Extrait du livre de Marcel Pagnol

Topaze 1976

Une mère de famille vient demander des nouvelles au sujet de la scolarité de son fils, à son instituteur. Sont présents la mère une baronne, l’instituteur Monsieur Topaze et le Directeur Monsieur Muche.

La baronne

Je ne demande qu’à vous croire. Mais il est impossible d’admettre que mon fils soit dernier.

Muche à Topaze.

Impossible d’admettre que son fils soit dernier.

Topaze

Mais Madame, cet enfant est dernier, c’est un fait.

La baronne

Un fait inexplicable.

Muche à Topaze

C’est peut être un fait, mais il est inexplicable.

Topaze

Mais non Madame, et je me charge de vous l’expliquer.

La baronne

Ah ! Vous vous chargez de l’expliquer et bien je vous écoute Monsieur.

Topaze

Madame, cet enfant est en pleine croissance.

La baronne

Très juste.

Topaze

Et physiquement, il oscille entre deux états, nettement caractérisés.

Muche

Hum…

Topaze

Tantôt il bavarde, fait tinter des sous dans sa poche, ricane sans motif et jette des boules puantes. C’est ce que j’appellerais la période active. Le deuxième état est aussi net. Une sorte de dépression. A ces moments-là, il me regarde fixement. Il paraît m’écouter avec une grande attention. En réalité, les yeux grands ouverts, il dort.

La baronne, elle sursaute

Il dort ?

Muche

Ceci devient étrange. Vous dites qu’il dort ?

Topaze

Si je lui pose une question, il tombe de son banc.

La baronne

Allons, Monsieur, vous rêvez !

Topaze

Non, Madame, je veux vous parler dans son intérêt, et je sais que ma franchise lui sera utile, car les yeux d’une mère

ne voient pas tout.

Muche

Allons, mon cher Topaze, je crois que vous feriez

beaucoup mieux de trouver l’erreur.

La baronne

Laissez parler Monsieur Topaze. Je crois qu’il va nous dire quelque chose d’intéressant. Qu’est ce que les yeux d’une mère ne peuvent pas voir ?

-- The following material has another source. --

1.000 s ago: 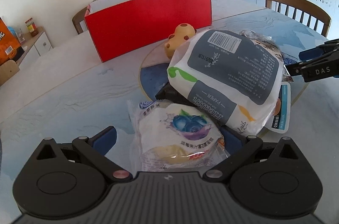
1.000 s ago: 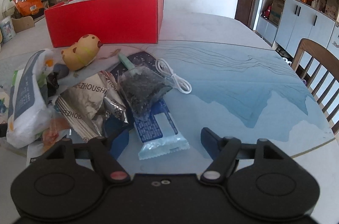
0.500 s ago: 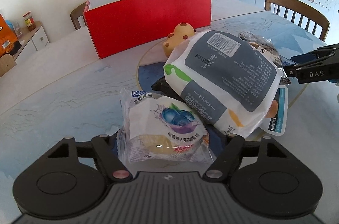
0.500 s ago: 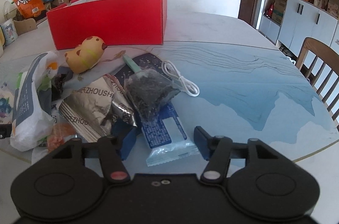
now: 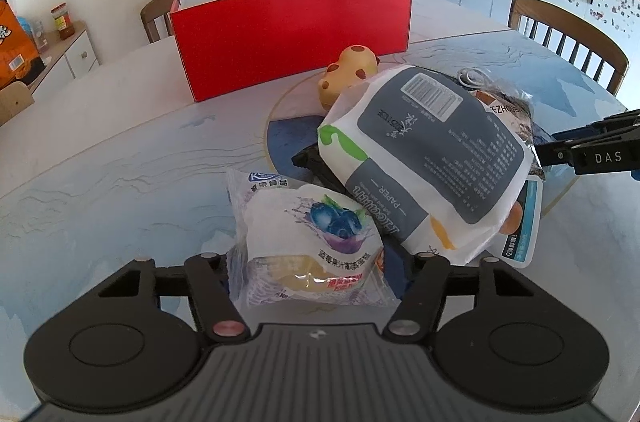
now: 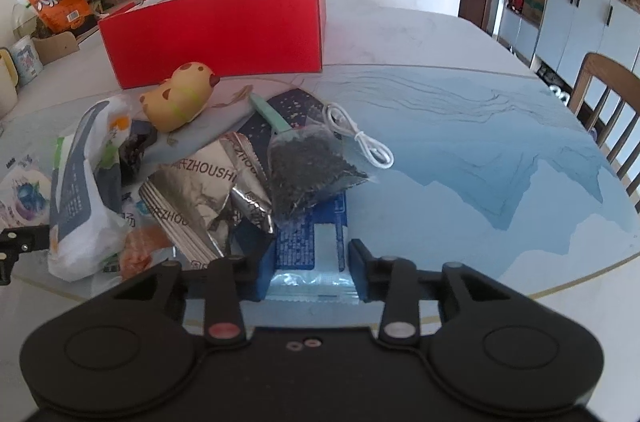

Topaze, convaincu et serviable.

Regardez bien votre fils madame. Il a faciès terreux, les oreilles décollés, les lèvres pâles, le regard incertain.

La baronne, outrée.

Oh !

Muche, en écho.

Oh !

Topaze, rassurant

Je ne dis pas que sa vie soit menacée par une maladie aiguë : non. Je dis qu’il a probablement des végétations, ou peut être le ver solitaire, ou peut être une hérédité chargée, ou peut être les trois à la fois. Ce qu’il lui faut, c’est une surveillance médicale.